Task description — Every line below that contains the word "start" must be copied.

(Source data)
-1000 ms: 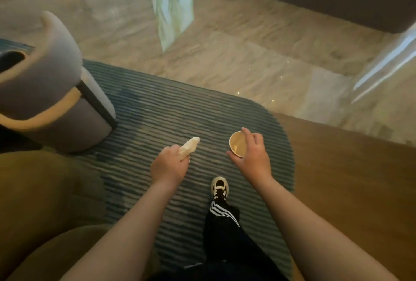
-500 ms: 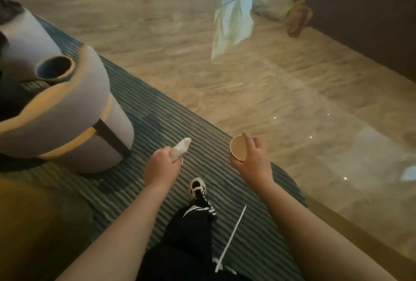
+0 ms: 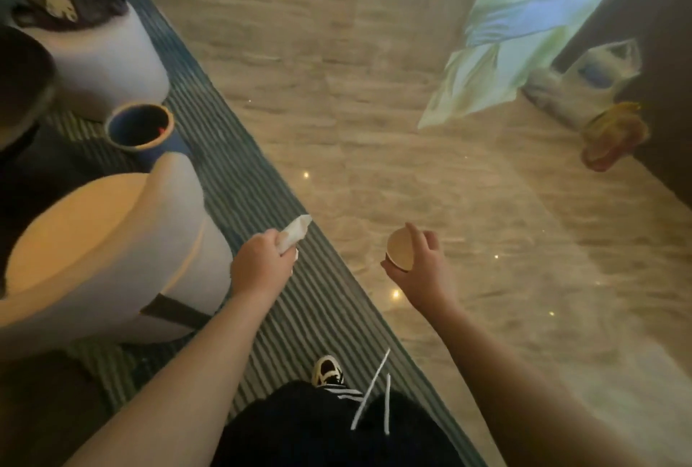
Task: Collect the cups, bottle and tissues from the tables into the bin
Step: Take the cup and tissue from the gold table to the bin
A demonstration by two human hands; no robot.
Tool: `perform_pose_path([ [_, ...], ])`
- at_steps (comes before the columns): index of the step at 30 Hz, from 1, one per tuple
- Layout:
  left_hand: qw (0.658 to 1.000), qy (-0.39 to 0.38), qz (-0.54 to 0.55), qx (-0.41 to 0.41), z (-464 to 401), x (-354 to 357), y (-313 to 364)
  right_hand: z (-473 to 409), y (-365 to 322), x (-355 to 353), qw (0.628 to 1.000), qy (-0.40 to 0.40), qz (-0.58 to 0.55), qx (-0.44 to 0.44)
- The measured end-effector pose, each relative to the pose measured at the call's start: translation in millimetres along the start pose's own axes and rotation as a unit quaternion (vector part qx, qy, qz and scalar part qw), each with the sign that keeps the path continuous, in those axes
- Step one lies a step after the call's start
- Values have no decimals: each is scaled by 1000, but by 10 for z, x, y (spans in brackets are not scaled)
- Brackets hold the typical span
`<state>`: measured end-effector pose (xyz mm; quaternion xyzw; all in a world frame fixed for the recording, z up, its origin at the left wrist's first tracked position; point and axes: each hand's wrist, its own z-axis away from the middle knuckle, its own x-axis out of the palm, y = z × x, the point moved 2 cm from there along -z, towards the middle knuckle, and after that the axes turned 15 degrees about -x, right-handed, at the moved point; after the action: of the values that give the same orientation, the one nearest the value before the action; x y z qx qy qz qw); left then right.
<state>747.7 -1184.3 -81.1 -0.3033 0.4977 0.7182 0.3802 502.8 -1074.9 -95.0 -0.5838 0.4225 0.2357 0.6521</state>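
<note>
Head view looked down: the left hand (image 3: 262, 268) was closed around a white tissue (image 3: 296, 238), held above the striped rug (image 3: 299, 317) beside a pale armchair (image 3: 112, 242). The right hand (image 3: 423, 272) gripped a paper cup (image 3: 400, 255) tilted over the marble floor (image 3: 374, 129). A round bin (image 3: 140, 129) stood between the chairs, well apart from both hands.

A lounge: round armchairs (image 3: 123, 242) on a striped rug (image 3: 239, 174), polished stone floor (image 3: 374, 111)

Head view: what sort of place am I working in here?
Probably a lounge or lobby seating area: rounded upholstered chairs stand on a striped rug beside polished stone flooring, with a small round bin between the chairs.
</note>
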Motion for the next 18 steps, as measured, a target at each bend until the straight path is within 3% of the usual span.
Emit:
perform_pose_path([
  [11, 983, 87, 78, -143, -2125, -135, 533, -3301, -273, 454, 983, -87, -16, -161],
  [18, 941, 166, 108, -274, -3703, -217, 1024, -5682, -499, 871, 932, -199, -1, -304],
])
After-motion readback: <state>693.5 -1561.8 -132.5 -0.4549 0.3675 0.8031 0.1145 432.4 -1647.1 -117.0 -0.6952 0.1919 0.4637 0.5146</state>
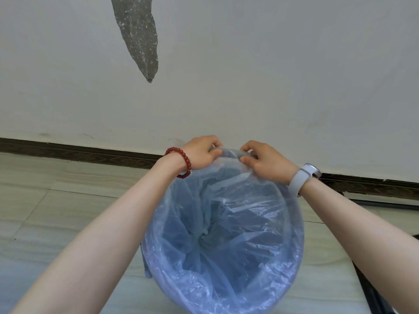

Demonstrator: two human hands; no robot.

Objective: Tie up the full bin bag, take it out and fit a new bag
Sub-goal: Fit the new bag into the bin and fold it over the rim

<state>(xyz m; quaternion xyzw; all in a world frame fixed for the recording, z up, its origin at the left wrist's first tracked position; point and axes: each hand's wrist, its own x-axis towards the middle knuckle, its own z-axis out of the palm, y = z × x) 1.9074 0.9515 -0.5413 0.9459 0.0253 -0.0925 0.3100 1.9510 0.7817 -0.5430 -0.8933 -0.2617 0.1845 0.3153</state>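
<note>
Head view. I look down into the bin (147, 266), which stands on the tiled floor (68, 200) close to the wall (249, 87) and its dark skirting board (79, 152). A thin blue bag (226, 234) lines it, empty as far as I can see, its bottom gathered at the middle of the bin. The bag's mouth is folded over the rim at the near and side edges; the full bag is nowhere in sight, so I judge this the fitting step, nearly done.

My left hand (201, 155), bead bracelet (181, 162) at the wrist, pinches the bag's edge at the far rim, fingers curled round the film. My right hand (260, 162), white watch (303, 177) on the wrist, does the same just beside it, thumb and fingers closed on the plastic. Between them the edge is stretched taut, lifted a little off the rim.

To do this well, I judge:
- pull the edge outward and down over the far rim, both hands together, so the fold sits even all round;
- keep the pull gentle, since film this thin may tear at the pinch;
- check the near side does not slip off as the far side tightens;
- leave slack inside so the bottom can settle.
</note>
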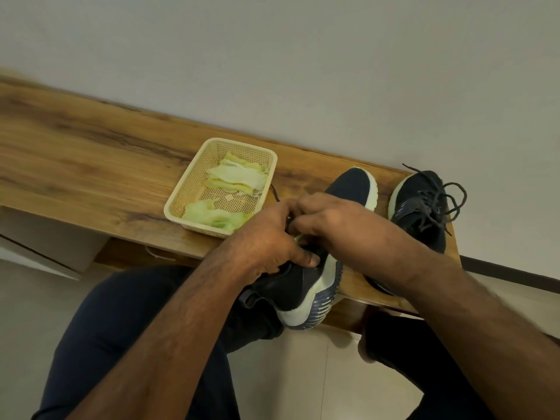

Reply to the task —
- The measured end-effector pose, each relative to the pose measured at the call's start: translation in millimetres along the start pose's own axes and rotation as a unit quaternion (vector part qx, qy, qz and scalar part qw), each with the sign that keeps the path continuous, in those axes
- Step one lies a step after the call's start

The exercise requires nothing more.